TASK DETAILS: Each of the lines below must be written out exactly as shown.

DATASET EXTRACT:
○ ○ ○ ○
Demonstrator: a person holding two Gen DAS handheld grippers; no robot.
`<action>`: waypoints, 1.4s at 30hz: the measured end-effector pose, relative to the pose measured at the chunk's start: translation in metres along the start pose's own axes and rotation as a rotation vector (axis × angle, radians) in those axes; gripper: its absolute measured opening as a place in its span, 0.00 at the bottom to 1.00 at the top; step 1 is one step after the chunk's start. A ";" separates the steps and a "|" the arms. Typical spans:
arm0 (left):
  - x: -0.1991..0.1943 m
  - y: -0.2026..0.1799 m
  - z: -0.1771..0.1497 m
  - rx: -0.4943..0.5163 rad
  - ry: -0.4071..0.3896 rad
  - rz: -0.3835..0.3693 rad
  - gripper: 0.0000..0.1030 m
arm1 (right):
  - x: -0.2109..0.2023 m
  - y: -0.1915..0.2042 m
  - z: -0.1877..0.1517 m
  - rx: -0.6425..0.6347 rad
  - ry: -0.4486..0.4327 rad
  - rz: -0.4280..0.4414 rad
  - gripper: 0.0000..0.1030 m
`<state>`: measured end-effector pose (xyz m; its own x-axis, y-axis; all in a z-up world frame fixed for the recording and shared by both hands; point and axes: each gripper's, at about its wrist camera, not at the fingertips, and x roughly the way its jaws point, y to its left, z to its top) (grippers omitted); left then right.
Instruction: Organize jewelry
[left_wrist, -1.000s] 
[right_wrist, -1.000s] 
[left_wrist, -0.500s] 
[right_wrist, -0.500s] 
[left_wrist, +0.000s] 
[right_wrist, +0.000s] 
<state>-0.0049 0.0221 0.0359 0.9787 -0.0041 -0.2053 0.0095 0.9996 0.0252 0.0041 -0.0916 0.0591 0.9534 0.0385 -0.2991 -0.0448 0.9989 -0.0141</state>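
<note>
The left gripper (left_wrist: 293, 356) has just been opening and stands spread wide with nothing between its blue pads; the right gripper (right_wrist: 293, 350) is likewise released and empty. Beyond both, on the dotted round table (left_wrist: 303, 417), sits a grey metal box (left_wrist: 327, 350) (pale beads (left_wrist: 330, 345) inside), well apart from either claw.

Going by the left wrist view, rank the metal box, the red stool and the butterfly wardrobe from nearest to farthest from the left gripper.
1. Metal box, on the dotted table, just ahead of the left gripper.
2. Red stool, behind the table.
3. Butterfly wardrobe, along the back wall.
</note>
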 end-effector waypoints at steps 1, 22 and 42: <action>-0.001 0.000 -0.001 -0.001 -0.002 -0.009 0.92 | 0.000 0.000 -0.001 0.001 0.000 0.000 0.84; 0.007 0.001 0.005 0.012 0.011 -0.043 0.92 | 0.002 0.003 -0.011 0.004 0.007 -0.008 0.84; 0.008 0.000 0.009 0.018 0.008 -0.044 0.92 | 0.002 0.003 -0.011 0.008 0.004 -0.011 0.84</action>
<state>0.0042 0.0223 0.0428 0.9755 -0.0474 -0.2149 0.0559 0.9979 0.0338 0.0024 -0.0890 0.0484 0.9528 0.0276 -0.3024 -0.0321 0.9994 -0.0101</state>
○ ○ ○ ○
OUTPUT OF THE EXERCISE:
Demonstrator: a person holding two Gen DAS handheld grippers; no robot.
`<action>`: waypoints, 1.4s at 30hz: the measured end-effector pose, relative to the pose measured at the chunk's start: translation in metres along the start pose's own axes and rotation as a rotation vector (axis × angle, radians) in those axes; gripper: its absolute measured opening as a place in its span, 0.00 at the bottom to 1.00 at the top; step 1 is one step after the chunk's start. A ";" separates the steps and a "|" the arms. Typical spans:
arm0 (left):
  - x: -0.1991..0.1943 m
  - y: -0.2026..0.1799 m
  - z: -0.1771..0.1497 m
  - rx: -0.4943..0.5163 rad
  - ry: -0.4071..0.3896 rad
  - rz: -0.3835..0.3693 rad
  - gripper: 0.0000..0.1030 m
arm1 (right):
  - x: -0.2109..0.2023 m
  - y: -0.1915..0.2042 m
  - z: -0.1877..0.1517 m
  - rx: -0.6425..0.6347 rad
  - ry: -0.4486..0.4327 rad
  - rz: -0.4280..0.4414 rad
  - gripper: 0.0000..0.1030 m
`<state>`: measured end-effector pose (xyz m; its own x-axis, y-axis; all in a z-up world frame fixed for the recording and shared by both hands; point and axes: each gripper's, at about its wrist camera, not at the fingertips, and x roughly the way its jaws point, y to its left, z to its top) (grippers omitted); left then right.
Instruction: Organize jewelry
[left_wrist, -1.000s] 
[right_wrist, -1.000s] 
[left_wrist, -0.500s] 
[right_wrist, -0.500s] 
[left_wrist, +0.000s] 
[right_wrist, +0.000s] 
<state>-0.0049 0.0221 0.0359 0.9787 -0.0041 -0.2053 0.0095 0.9996 0.0252 0.0041 -0.0916 0.0591 0.9534 0.0385 -0.2991 -0.0448 0.9989 -0.0141</state>
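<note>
The left gripper (left_wrist: 293, 356) has just been opening and stands spread wide with nothing between its blue pads; the right gripper (right_wrist: 293, 350) is likewise released and empty. Beyond both, on the dotted round table (left_wrist: 303, 417), sits a grey metal box (left_wrist: 327, 350) (pale beads (left_wrist: 330, 345) inside), well apart from either claw.

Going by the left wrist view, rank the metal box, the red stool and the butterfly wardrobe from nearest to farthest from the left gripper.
1. Metal box, on the dotted table, just ahead of the left gripper.
2. Red stool, behind the table.
3. Butterfly wardrobe, along the back wall.
</note>
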 end-effector waypoints at steps 1, 22 and 42: <action>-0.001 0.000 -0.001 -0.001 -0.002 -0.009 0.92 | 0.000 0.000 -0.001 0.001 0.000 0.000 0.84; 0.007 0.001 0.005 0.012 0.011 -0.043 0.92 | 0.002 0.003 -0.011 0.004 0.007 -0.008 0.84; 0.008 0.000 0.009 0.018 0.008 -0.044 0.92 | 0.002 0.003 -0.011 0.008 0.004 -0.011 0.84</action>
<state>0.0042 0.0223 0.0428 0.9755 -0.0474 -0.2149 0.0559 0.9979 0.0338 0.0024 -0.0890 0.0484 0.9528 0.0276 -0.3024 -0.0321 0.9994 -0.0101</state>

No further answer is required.